His sister Teshen Gebre was one of the wives of Emperor Tekle Giyorgis I.

== Life ==
=== Yejju invasion ===
In 1812 according to Nathaniel Pearce's journal, Ras Gugsa of Yejju ordered his head general Ackly Marro to wage war against Haile Maryam's father, Ras Gebre of Semien. However, Ras Gugsa's expansionist drive to subdue Semien came to an end when Haile Maryam defeated his retainer Woldi Comfu in Welkait.

=== Invasion from Tigray ===
Nathaniel Pearce (serving in the court of Ras Wolde Selassie) documented that in February 1813 Ras Wolde Selassie's forces invaded Welkait which Haile Maryam governed in the name of his father Gebre as chief. After the Tigrayans suffered severe losses on February 20, a month later Wolde Selassie's forces were victorious on March 19. Pearce noted that ‘‘Haile Maryam fought very bravely’’ but that the Tigrayan muskets were decisive.
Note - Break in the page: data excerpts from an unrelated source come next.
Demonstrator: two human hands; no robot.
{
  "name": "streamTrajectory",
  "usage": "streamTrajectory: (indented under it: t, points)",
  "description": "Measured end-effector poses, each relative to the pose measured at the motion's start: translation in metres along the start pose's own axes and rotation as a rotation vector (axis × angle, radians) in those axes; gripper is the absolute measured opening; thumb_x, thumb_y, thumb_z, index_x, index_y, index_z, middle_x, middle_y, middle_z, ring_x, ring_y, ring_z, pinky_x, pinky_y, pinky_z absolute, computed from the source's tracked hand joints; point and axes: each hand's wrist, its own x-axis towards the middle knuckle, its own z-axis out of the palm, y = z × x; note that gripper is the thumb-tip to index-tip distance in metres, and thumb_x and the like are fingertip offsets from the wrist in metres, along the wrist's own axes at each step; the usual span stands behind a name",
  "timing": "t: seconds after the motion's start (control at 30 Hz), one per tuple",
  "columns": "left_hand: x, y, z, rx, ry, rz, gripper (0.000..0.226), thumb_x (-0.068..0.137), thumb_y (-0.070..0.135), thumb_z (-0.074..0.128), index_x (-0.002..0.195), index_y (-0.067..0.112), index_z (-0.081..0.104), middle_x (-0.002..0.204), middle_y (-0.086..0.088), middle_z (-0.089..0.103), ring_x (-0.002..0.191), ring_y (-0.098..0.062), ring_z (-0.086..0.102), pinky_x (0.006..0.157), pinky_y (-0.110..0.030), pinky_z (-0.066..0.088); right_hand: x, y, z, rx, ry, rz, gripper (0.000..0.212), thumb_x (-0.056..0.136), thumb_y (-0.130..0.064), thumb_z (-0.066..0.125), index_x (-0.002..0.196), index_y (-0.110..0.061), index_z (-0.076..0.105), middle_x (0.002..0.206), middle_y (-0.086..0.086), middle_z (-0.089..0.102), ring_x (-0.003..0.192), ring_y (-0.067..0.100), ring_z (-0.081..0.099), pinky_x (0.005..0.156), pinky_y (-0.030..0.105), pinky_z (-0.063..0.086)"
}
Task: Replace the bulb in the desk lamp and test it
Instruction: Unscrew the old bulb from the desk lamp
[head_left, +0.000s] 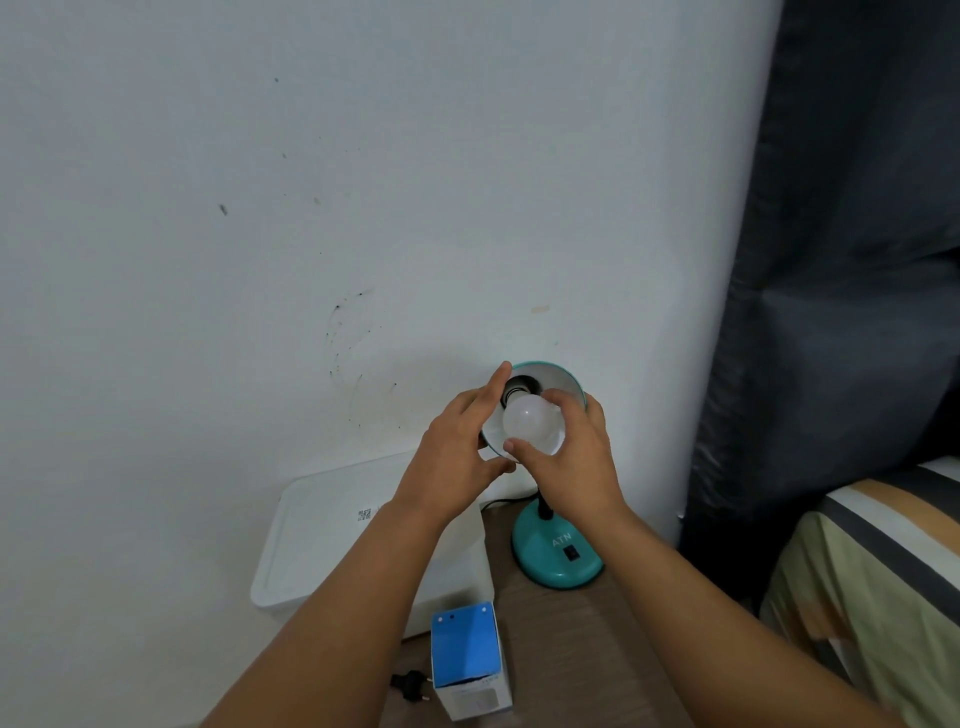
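Right hand (566, 457) fingers curled round the white bulb (530, 423), which sits inside the teal lamp shade (563, 382) with its neck at the socket (threading depth can't be told). Left hand (462, 447) has straight fingers laid along the shade's left rim, thumb just under the near rim edge. The lamp base (553, 553) stands on the wooden tabletop (561, 649), close to the wall (363, 208), switch facing near. White lidded box (322, 540) fills the left side, touching the wall; blue-and-white bulb carton (470, 667) upright at the near edge with a black plug (410, 686) just left of it. Bare tabletop lies between carton and base. Dark curtain (841, 260) and striped bedding (883, 571) crowd the right.
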Motion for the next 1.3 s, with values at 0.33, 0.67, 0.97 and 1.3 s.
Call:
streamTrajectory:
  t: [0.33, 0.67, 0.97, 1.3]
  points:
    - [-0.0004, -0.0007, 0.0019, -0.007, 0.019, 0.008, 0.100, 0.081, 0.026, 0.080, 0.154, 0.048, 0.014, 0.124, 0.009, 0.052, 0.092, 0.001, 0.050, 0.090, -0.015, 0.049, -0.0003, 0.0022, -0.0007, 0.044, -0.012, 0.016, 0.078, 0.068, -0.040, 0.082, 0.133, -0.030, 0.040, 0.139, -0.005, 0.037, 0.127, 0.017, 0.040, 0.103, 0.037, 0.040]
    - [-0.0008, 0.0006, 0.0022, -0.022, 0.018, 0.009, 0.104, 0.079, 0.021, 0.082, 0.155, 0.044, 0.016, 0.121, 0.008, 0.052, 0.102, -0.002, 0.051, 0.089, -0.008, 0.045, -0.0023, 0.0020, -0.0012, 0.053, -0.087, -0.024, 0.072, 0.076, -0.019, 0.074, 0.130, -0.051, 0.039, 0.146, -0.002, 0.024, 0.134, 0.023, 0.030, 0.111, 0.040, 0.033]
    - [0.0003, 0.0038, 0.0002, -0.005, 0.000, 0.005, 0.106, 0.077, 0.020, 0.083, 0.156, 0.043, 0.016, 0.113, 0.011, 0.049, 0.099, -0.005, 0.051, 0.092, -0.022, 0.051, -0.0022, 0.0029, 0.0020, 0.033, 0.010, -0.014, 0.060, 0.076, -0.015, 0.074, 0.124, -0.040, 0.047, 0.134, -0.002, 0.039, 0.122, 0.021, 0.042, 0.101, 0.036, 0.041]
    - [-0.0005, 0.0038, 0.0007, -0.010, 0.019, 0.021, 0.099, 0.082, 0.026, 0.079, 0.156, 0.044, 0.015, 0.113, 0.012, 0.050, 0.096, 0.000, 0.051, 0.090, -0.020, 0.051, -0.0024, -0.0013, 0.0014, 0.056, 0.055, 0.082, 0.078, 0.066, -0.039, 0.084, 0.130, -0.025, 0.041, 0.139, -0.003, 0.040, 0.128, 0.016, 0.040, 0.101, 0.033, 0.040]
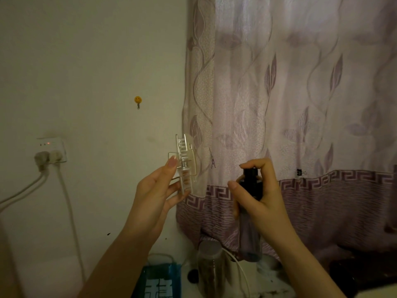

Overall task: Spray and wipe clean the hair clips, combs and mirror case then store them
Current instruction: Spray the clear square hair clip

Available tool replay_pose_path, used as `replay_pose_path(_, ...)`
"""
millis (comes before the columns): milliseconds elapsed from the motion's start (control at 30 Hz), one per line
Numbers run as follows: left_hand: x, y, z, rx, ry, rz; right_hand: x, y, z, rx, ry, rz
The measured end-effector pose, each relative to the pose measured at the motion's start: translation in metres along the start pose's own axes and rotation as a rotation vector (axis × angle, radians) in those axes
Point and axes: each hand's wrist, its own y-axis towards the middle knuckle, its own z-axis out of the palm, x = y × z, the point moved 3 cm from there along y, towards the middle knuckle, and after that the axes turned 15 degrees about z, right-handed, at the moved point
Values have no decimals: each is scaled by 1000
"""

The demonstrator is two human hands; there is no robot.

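Up in front of the wall, right at the curtain's edge, there's the clear hair clip (184, 163), held upright in the air, its long teeth running top to bottom. The left hand (158, 188) has it pinched, thumb on the near side, fingertips curled round behind its lower half. Just to the right, apart from the clip, the right hand (258, 192) is wrapped round a dark spray bottle (251, 214), index finger bent over the black pump top, nozzle facing the clip. The two hands are near each other but not touching.

Behind them hangs the patterned mauve curtain (300, 104), with a small black binder clip (299, 172) on it near the band. On the wall (86, 61), a yellow smiley hook (138, 100), and lower left a socket (50, 150) with two plugs in and cables trailing down. Down below, dim and blurred: a clear jar (209, 267), a blue bag (159, 280), a thin white cable (241, 274).
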Motion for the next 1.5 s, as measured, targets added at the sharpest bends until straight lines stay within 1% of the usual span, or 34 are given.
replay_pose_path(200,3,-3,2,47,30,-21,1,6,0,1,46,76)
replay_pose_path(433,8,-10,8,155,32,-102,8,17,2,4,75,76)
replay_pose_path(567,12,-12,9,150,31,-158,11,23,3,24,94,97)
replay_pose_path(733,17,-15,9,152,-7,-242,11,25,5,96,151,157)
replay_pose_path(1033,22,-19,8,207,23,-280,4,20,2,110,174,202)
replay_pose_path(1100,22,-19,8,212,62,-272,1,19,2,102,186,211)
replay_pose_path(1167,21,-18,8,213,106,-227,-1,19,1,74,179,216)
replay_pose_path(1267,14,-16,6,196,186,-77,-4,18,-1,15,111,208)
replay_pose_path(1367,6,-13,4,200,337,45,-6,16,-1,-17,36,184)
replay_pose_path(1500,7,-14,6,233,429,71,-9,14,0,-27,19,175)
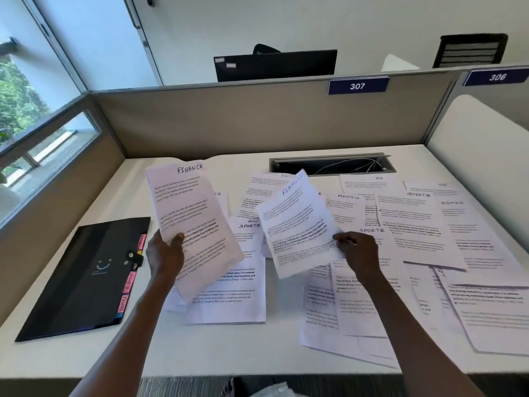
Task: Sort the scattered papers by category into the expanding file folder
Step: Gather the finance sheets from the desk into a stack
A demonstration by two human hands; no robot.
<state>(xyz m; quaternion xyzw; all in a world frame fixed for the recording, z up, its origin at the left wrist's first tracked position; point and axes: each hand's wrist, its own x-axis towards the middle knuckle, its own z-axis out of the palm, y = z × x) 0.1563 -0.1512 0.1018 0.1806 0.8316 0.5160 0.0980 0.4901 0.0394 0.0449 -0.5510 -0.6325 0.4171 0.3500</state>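
Papers point(406, 224) lay scattered over the right and middle of the white surface point(86, 353), headed HR, ADMIN and SPORTS. Left hand point(164, 255) gripped a sheet headed FINANCE point(194, 224) by its left edge, lifted above the pile. Right hand point(359, 250) pinched a second sheet point(297, 224) at its right edge, tilted and blurred. Closed black expanding file folder point(86, 279) rested flat at the left, pink tabs point(128, 285) along its right side.

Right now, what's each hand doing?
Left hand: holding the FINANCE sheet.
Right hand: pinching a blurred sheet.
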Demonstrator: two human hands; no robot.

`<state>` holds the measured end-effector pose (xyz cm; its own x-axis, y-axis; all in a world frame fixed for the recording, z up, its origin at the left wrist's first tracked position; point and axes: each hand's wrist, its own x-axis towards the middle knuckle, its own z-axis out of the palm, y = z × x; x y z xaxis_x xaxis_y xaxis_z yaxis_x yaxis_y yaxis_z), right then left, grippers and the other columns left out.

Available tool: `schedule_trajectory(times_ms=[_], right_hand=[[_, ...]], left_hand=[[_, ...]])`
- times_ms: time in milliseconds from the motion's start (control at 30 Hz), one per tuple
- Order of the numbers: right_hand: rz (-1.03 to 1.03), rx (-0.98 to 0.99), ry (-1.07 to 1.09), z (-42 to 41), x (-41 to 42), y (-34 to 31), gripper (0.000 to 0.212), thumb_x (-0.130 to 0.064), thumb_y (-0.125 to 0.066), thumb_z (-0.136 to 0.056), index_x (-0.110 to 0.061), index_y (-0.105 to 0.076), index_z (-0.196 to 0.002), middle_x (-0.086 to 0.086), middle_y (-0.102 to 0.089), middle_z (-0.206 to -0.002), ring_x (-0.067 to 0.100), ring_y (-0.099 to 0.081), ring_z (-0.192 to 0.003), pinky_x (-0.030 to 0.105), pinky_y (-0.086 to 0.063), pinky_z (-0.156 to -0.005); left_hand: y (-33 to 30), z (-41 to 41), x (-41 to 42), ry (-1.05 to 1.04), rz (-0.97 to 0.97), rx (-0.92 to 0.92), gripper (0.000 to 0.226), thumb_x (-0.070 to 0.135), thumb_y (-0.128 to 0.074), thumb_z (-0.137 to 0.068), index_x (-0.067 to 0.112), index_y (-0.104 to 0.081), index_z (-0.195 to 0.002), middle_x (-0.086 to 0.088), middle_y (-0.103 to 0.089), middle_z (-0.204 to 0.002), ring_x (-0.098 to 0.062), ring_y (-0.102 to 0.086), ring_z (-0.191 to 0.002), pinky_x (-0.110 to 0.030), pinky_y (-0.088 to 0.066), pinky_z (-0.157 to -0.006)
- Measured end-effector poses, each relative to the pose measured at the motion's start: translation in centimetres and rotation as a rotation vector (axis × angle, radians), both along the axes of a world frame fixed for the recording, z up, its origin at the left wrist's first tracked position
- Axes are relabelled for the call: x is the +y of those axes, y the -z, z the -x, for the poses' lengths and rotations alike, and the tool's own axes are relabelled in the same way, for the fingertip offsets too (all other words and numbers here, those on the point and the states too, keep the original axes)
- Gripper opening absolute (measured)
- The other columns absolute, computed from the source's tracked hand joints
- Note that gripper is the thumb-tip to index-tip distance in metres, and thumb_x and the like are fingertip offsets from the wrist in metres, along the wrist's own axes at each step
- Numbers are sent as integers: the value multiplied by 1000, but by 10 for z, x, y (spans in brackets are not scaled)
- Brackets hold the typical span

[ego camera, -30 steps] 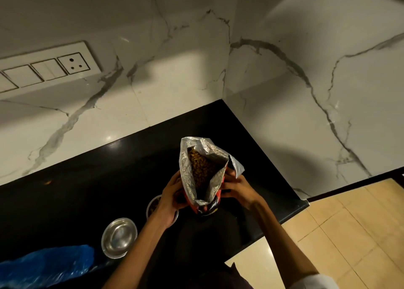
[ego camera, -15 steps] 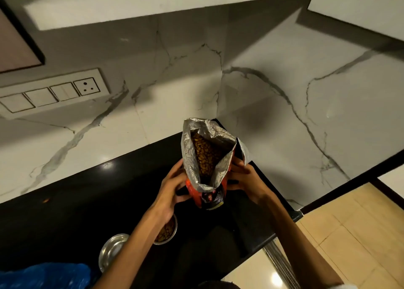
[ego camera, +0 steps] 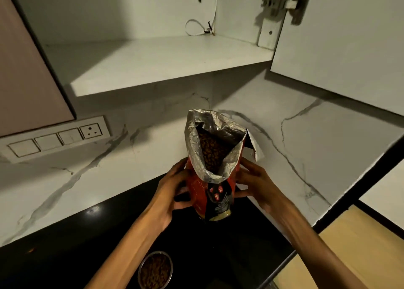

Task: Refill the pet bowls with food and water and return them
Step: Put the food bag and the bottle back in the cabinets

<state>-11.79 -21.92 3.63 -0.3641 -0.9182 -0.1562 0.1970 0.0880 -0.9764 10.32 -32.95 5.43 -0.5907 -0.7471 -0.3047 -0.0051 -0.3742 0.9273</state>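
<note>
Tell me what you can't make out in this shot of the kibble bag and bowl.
- Steel bowl of kibble: head view, partly behind the left forearm, bottom edge crops it.
- Red foil-lined kibble bag: print too dark to read.
- Water bowl: none in view.
- Left hand, right hand: fingertips behind bag.

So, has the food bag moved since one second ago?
Yes. The bag, held by both hands, has gone up: its base was down by the black counter, and it is now raised against the marble wall, toward the open cabinet.

Food bag (ego camera: 213, 179) between both hands above counter (ego camera: 65, 256), bowl (ego camera: 155, 269) below-left — open cabinet shelf (ego camera: 153, 63) overhead behind
</note>
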Motion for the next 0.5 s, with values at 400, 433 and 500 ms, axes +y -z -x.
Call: schedule_trajectory(times_ms=[400,433,500], right_hand=[[47,109,51,17,23,-97,50,-30,-68,-86,-35,-64,-135,11,-75,-121,33,-73,-106,41,-63,-67],[51,120,54,18,27,-102,46,-29,-68,-87,-35,-67,-133,12,-75,-121,33,-72,-103,40,-62,-65],[51,147,45,20,34,-110,43,-32,-72,-86,-36,-71,-129,12,-75,-120,33,-72,-100,41,-62,-66]], left_hand=[[-113,15,26,19,17,-39,22,38,-69,-91,34,-76,-112,-8,-69,-121,-34,-70,-108,-48,-64,-81],[-118,16,30,17,-6,-37,20,38,-70,-91,32,-76,-109,-10,-68,-120,-34,-70,-107,-49,-64,-81],[-127,17,39,22,-38,-25,19,37,-71,-90,29,-74,-107,-13,-68,-117,-36,-71,-105,-53,-63,-84]])
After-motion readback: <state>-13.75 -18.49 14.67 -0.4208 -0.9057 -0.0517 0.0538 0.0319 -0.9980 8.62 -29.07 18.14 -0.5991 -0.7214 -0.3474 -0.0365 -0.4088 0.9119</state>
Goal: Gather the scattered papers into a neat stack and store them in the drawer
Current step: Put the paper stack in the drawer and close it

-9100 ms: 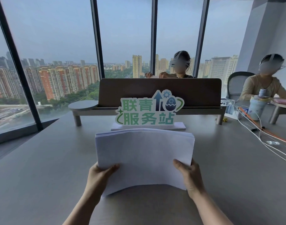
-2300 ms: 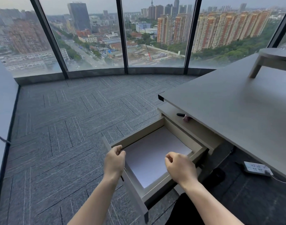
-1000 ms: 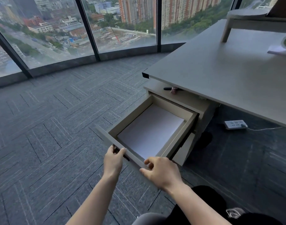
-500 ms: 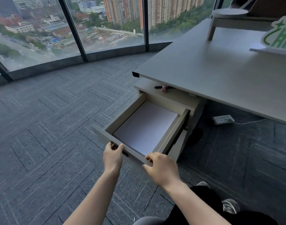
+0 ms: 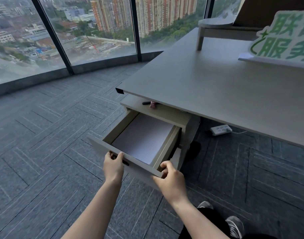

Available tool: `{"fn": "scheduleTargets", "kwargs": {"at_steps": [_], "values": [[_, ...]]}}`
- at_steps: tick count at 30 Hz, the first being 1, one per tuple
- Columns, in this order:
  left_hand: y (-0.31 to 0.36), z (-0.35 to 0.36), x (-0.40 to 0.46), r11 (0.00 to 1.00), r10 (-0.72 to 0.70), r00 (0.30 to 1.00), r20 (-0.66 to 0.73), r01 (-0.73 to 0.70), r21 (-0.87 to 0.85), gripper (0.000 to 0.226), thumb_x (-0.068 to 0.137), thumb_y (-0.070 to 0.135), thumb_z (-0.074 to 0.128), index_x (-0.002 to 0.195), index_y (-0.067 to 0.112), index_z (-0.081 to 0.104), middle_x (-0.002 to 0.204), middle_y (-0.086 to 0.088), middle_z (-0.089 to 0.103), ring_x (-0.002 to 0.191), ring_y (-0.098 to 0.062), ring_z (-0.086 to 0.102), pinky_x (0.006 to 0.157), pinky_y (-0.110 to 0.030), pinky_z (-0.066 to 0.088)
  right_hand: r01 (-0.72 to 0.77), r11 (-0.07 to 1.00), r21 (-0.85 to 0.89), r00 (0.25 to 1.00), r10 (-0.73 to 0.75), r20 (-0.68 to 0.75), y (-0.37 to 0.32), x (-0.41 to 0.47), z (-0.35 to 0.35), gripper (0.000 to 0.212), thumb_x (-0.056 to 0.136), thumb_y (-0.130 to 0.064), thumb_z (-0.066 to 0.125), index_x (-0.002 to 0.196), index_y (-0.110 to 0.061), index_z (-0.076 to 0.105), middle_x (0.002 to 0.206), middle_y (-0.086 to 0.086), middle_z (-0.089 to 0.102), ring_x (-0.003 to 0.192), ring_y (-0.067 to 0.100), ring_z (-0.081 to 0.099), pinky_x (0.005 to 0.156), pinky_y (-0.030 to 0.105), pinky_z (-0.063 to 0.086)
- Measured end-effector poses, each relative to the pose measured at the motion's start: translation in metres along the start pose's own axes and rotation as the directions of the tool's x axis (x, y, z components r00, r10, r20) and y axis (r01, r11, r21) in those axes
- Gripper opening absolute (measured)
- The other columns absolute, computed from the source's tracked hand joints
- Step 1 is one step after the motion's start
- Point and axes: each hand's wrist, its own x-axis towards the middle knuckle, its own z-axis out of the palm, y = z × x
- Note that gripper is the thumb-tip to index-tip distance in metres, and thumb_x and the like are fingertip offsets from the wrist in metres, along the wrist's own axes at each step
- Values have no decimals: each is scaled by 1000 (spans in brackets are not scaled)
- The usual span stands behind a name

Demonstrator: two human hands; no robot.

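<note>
- Left hand [image 5: 113, 167]: closed over the front panel [image 5: 130, 165] of the drawer [image 5: 166, 145], just left of its midpoint, thumb on the top edge and fingers curled over the dark pull. A pinch is likely if the thumb is left on the edge as the drawer is shut.
- Papers [image 5: 142, 138]: laid flat as one white stack inside the drawer, filling its floor, near edge close behind the front panel. A hard push could slide the sheets rearward and spoil the stack.
- Right hand [image 5: 172, 181]: wrapped round the panel's right corner, fingertips tucked by the side wall. Uneven force between hands could rack the drawer against the cabinet [image 5: 185, 133] under the desk [image 5: 216, 94] corner.
</note>
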Motion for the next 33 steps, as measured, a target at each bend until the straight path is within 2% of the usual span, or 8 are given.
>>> {"fn": "scheduleTargets", "kwargs": {"at_steps": [5,11,16,19,23,26,30,33], "values": [[9,25,15,1000,-22,1000,13,23,-10,20,85,29,61,101,22,53,101,-4,62,100,-31,62,93,-53,50,-78,983,164,995,88,-52,9,21,-6,65,75,-30,82,129,-27,45,93,-6,55,80,6,55,68,23,50],[27,55,25,997,-41,999,27,43,-57,41,88,26,63,126,16,48,111,-6,60,86,-24,59,92,-49,51,-102,964,247,988,127,-86,17,48,-16,101,75,-33,82,152,-26,16,148,5,29,133,19,37,100,28,40],[33,74,40,995,-54,997,55,58,-77,41,85,27,62,123,13,51,110,-7,63,86,-24,60,84,-43,52,-133,954,268,983,163,-90,25,73,-21,106,73,-36,82,153,-25,13,151,7,27,136,21,37,104,30,37],[42,86,40,993,-53,997,60,59,-102,8,91,23,56,98,22,54,100,-8,61,86,-24,57,88,-46,51,-150,944,294,978,184,-93,30,87,-23,107,72,-39,82,153,-24,13,153,7,26,139,22,33,108,34,35],[51,103,43,984,-74,995,71,85,-156,21,94,18,50,76,29,47,83,-6,58,82,-25,59,89,-44,50,-170,935,312,974,208,-94,37,103,-27,109,71,-45,81,153,-21,15,155,8,26,140,24,32,111,35,33],[59,113,45,963,-99,990,102,121,-242,19,96,16,46,79,23,52,83,-7,53,76,-21,57,88,-41,49,-177,928,327,971,218,-94,40,114,-32,107,71,-45,81,153,-20,16,154,8,27,140,23,32,110,32,30],[63,125,52,929,-139,976,165,187,-320,18,97,19,42,84,19,54,86,-2,51,100,-27,56,95,-40,46,-183,924,336,969,226,-95,45,130,-39,103,74,-42,80,152,-17,19,155,9,27,142,23,30,111,29,28],[63,133,59,907,-135,968,211,206,-368,22,98,24,43,111,12,57,97,-1,54,112,-30,56,98,-40,46,-193,925,329,968,234,-92,47,142,-42,100,76,-41,78,152,-13,19,157,10,26,143,23,28,113,30,26]]}}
His brother Batri Gebre, and Asgas Sedit, the chief of Arbarcholo, his women, servants, and a great number of horses were captured. The battle left four hundred dead.

=== Succession 1815 ===
In 1815 Haile Maryam succeeded his father as governor. He struggled against his rival Dejazmach Maru of Dembiya from the competing house of Fenja.

=== May-June raids into Tigray ===
In May 1817 Haile Maryam encamped near the Tekeze river and had his forces raid Abergele and other Tigrayan districts under the control of Ras Gebre Mikael of Tembien, a descendant of Ras Mikael Sehul. On June 9, Haile Maryam crossed the Tekeze, and burned and plundered Abergele and several other villages.

== Battle of Waldeba and Death 1826 ==
The death of the regent Ras Gugsa in 1825 ushered in another period of frenetic political warfare. Haile Maryam forged an alliance with his rival Maru of the house Fenja, against the new Ras Yimam, Gugsa's successor. However, Maru sided with Yimam the following year, after Haile Maryam briefly deposed Emperor Gigar in Gondar and replaced him with a figurehead of his choice; Baeda Maryam III. Haile Maryam fought the coalition forces of Yimam's and Maru in a pitched battle near Waldeba that lasted over three days and was defeated. Gravely injured, Haile Maryam succumbed to his wounds and died in his mountain stronghold in Semien.

Haile Maryam was laid to rest in the monastery of Waldeba, the sanctuary for which he was known as the protector during his lifetime.

== Legacy ==
Haile Maryam's official wife was Hirut Gugsa, the daughter of regent Gugsa of Yejju and Amete Selassie, the daughter of Emperor Tekle Giyorgis I. She had Merso, Betul and Yewub-dar.
- Merso Haile Mariam was the oldest son of Haile Maryam Gebre and Hirut Gugsa.
- Betul Haile Maryam was the second son of Haile Maryam Gebre and Hirut Gugsa. Betul was the father of Empress Taytu Betul, spouse of Emperor Menelik II
- Yewub-dar Haile Maryam was the daughter of Haile Maryam Gebre and Hirut Gugsa. Yewub-dar was one of the wives of Sabagadis Woldu.

Haile Maryam had a liaison with Mintaye, a peasant woman from Jan Amora. She gave birth to Wube
- Wube Haile Maryam became one of the most prominent figures of the Zemene Mesafint era.